Problem statement
Without the images, reproduce each line of the material exactly.

(Beginning of Data excerpt)

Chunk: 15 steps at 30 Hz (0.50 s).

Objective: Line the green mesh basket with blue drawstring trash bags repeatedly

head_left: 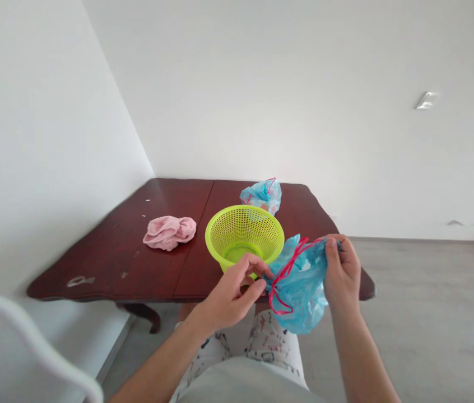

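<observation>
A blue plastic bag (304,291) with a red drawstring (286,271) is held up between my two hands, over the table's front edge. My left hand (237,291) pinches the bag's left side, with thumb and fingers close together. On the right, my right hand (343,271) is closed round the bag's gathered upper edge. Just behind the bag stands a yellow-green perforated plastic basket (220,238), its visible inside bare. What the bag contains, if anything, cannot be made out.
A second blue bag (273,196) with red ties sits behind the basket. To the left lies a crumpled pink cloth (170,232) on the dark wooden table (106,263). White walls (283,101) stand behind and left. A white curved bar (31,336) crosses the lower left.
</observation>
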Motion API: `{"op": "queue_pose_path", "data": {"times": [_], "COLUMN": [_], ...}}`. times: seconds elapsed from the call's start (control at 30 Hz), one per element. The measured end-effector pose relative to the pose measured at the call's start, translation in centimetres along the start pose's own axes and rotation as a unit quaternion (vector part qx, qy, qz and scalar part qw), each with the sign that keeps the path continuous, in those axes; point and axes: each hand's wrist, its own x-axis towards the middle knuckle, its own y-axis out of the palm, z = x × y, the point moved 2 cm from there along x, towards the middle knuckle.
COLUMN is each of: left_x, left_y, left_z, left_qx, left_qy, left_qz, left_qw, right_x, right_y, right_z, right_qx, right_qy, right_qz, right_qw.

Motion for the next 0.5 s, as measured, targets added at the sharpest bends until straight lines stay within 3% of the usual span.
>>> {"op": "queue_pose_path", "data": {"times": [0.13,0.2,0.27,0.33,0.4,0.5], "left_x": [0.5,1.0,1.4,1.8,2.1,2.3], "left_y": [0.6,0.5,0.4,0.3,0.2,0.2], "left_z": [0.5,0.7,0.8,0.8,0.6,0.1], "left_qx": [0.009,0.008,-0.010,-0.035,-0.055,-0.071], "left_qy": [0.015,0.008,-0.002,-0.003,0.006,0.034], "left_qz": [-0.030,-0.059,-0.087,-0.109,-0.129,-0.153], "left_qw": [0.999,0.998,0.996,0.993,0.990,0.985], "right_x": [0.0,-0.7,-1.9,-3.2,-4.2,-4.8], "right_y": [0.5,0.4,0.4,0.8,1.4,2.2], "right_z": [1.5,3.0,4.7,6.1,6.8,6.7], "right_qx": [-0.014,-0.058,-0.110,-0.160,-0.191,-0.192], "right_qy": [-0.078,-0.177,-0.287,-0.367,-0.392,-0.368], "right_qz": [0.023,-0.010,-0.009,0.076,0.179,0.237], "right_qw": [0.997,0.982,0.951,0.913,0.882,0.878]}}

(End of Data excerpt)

Task response
Chunk: 15 steps at 30 Hz (0.50 s).

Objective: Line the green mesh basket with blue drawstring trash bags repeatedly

head_left: 

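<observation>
A blue plastic bag (304,291) with a red drawstring (286,271) is held up between my two hands, over the table's front edge. My left hand (237,291) pinches the bag's left side, with thumb and fingers close together. On the right, my right hand (343,271) is closed round the bag's gathered upper edge. Just behind the bag stands a yellow-green perforated plastic basket (220,238), its visible inside bare. What the bag contains, if anything, cannot be made out.
A second blue bag (273,196) with red ties sits behind the basket. To the left lies a crumpled pink cloth (170,232) on the dark wooden table (106,263). White walls (283,101) stand behind and left. A white curved bar (31,336) crosses the lower left.
</observation>
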Motion API: `{"op": "queue_pose_path", "data": {"times": [_], "COLUMN": [_], ...}}`. times: seconds elapsed from the call's start (control at 30 Hz), one per element. The measured end-effector pose relative to the pose measured at the call's start, translation in centimetres along the start pose's own axes and rotation as a unit quaternion (vector part qx, qy, qz and scalar part qw), each with the sign that keeps the path continuous, in those axes; point and axes: each hand's wrist, its own x-axis towards the middle knuckle, its own y-axis out of the palm, z = x × y, the point moved 2 cm from there along x, towards the middle knuckle.
COLUMN is each of: left_x, left_y, left_z, left_qx, left_qy, left_qz, left_qw, right_x, right_y, right_z, right_qx, right_qy, right_qz, right_qw.

Motion for the next 0.5 s, as measured, targets added at the sharpest bends until straight lines stay within 3% of the usual span.
>>> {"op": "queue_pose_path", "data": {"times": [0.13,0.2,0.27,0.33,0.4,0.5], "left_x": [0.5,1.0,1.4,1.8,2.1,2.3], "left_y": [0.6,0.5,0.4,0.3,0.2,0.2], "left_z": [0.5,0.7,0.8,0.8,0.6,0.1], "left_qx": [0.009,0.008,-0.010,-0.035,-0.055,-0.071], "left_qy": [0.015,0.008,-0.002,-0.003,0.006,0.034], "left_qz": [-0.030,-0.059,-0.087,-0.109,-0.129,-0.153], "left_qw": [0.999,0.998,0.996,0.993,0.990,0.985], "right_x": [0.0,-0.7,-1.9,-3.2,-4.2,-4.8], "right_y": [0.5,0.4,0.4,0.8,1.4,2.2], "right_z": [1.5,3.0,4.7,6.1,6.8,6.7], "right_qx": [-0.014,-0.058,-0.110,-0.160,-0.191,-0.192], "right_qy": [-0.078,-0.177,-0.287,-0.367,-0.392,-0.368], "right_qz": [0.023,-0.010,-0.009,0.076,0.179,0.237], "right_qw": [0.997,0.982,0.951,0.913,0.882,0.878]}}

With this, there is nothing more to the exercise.